So this function takes in a simple string (named AddressToParse) representing the address we need to geocode – it could be a simple post code or a whole address – and returns our struct we defined previously (LatLong).  We use the BingMapsGeocoder class of Geocoding package passing in our API key stored in the Environment variable we defined in the App settings.  The Geocoder returns a list of potential matches, for simplicity in this example we store them in a collection and simply take the first entry which we store in the variable result that is returned at the end.

Run!

Now that we have the supporting bits in place let’s work on the “entry point” – the bit of code that is executed by Azure Functions directly.  You’ll remember the default code had a run function – we’re updating that a bit here:

public static void Run(CloudBlockBlob myBlob, out string outputBlob, TraceWriter log)
{
    log.Info($"Processing file:{myBlob}");
    string markedUp = string.Empty;


    using (var stream = myBlob.OpenRead())
    {
        using (CsvReader csv = new CsvReader(new StreamReader(stream))){
            while (csv.Read()) {
                log.Info($"Input Post Code:{csv.GetField(4)}");
                LatLong geocoderesult = GeoCodePostCode(csv.GetField(0) + "," + csv.GetField(1) + "," + csv.GetField(2) + ", " + csv.GetField(3) + "," + csv.GetField(4));
                markedUp += csv.GetField(0) + "," + csv.GetField(1) + "," + csv.GetField(2) + "," + csv.GetField(3) + "," + csv.GetField(4) +  "," + geocoderesult.Lat + "," + geocoderesult.Long +"\r\n";
                log.Info($"Lat:{geocoderesult.Lat}");
            }
        }
        
    }

    outputBlob = markedUp;
}

Let’s go through this shall we?  Right at the top we ensure that when our new blob is passed to the function (as myBlob) rather than just the name of the blob we had before (it was defined as a string), we get a C# object which exposes a number of useful properties and methods we can use.  We output a string which is written to the new blob (outputBlob).

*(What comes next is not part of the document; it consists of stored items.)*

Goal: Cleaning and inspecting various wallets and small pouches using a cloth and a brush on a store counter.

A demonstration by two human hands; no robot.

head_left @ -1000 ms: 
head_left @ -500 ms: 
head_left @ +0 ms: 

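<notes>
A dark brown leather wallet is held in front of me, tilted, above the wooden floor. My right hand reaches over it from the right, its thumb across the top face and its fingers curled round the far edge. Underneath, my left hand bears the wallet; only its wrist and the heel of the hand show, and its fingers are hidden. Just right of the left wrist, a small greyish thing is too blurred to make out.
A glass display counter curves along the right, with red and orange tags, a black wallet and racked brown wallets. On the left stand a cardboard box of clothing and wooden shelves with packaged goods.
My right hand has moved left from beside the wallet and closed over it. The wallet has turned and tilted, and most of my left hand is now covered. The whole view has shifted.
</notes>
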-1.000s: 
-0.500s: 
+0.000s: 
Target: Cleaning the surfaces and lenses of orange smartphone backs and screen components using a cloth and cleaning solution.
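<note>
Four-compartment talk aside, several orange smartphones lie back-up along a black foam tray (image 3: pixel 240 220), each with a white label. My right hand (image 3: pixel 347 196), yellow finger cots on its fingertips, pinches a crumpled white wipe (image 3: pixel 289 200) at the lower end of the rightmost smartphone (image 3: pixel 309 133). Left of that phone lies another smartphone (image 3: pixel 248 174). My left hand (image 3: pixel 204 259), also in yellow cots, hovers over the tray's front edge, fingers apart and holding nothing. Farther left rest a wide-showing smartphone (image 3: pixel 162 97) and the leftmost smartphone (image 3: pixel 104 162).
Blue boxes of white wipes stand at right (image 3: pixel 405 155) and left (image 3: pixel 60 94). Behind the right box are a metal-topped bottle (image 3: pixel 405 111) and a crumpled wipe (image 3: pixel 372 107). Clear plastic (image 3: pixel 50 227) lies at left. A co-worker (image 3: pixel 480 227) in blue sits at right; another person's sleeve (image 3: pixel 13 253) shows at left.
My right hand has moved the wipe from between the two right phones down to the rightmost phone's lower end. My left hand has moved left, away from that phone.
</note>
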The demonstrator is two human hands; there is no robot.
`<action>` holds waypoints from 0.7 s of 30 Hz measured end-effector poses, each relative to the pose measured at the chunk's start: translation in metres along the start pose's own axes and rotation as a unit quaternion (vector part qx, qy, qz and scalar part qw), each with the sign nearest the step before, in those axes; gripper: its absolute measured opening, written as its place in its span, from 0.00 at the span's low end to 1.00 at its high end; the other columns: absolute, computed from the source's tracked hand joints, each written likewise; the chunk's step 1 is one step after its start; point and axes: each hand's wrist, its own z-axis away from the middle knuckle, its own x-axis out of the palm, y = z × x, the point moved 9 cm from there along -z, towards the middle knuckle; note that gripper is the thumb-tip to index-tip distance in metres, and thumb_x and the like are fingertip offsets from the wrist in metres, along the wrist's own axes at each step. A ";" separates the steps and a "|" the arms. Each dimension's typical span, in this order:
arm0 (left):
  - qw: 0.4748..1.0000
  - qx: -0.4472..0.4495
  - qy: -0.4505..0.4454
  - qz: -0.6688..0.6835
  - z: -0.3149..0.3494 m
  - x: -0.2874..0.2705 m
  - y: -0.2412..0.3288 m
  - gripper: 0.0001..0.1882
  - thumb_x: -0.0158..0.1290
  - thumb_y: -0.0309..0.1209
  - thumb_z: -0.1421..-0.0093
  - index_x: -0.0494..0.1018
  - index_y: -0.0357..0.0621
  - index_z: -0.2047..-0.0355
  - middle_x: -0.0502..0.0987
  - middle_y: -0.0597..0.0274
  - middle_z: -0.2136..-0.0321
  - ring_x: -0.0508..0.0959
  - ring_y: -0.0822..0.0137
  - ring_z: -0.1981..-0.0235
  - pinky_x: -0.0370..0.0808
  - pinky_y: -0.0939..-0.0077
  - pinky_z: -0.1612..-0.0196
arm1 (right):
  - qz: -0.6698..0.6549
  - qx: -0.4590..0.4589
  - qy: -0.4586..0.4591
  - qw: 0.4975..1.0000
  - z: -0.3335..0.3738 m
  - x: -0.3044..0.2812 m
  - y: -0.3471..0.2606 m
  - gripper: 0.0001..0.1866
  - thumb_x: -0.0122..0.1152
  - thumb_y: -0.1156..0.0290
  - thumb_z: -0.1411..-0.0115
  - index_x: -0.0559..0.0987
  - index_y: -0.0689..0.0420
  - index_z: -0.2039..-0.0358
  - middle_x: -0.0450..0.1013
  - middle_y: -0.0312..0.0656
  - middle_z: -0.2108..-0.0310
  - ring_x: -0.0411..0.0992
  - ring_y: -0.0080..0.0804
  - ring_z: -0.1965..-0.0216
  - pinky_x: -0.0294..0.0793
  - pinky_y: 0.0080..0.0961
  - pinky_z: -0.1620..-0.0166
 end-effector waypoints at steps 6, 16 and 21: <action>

Our first step is pretty simple – output to the log file the name of the file we are processing, we then set up our variable which will contain the contents of our new CSV file.  The next part is a bit of a faff, my efforts with CsvHelper required a stream to work with so we open the blob file as a stream for CsvHelper to process.  With the While statement we loop through the CSV file until the end and for each line we output to the log the Post Code column we’re checking (column 5 from our CSV file).

Next up we call our helper function – combining each of the address fields in the CSV file into a full address to geocode.  Once we have that its a simple matter of writing out the entry again and adding on the lat & long columns.
When we run out of rows we dump the whole string we have built up to the variable representing the Output blob and Azure functions takes care of creating and writing the blob for us.

Let’s geocode…

To test our function we need some addresses to look up for my sample data I tracked down some addresses from the UK Open data portal, an extract of which ended up in my sample CSV file available at: https://github.com/ianalderman/AZF_Samples/blob/master/InputFiles/GeoCodeFile/address.csv

To take our new function for a test drive upload the sample file to the inbound container, wait a minute or so and check out the processed container – bingo!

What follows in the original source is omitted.